**SOURCE MATERIAL:**
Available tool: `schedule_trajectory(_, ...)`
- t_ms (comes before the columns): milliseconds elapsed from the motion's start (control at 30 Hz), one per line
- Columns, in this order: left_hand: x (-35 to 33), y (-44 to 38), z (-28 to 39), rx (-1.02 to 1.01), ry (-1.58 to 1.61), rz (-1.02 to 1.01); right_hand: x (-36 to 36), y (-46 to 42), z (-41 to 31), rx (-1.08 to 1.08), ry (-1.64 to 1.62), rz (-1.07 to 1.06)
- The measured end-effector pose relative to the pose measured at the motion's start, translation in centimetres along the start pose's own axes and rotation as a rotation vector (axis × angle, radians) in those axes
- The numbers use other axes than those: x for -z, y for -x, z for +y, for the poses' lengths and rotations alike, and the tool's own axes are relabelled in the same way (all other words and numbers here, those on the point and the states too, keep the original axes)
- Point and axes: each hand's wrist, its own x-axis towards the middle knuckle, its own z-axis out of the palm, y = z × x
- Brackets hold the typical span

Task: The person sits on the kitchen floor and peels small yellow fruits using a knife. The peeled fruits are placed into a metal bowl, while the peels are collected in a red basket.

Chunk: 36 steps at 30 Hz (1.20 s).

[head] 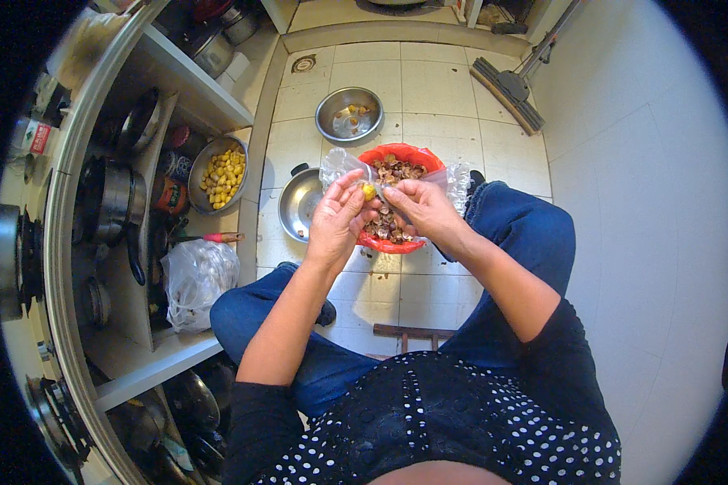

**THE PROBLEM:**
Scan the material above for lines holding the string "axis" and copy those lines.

**RESPONSE TO THE EXERCISE:**
- The measured end-effector pose relative to the pose measured at the motion's start, translation in centimetres along the start pose's own axes and rotation as a rotation vector (axis × angle, radians) in those axes
- Point and axes: each hand's wrist, its own x-axis towards the middle knuckle, its own z-axis out of the palm, y = z × x

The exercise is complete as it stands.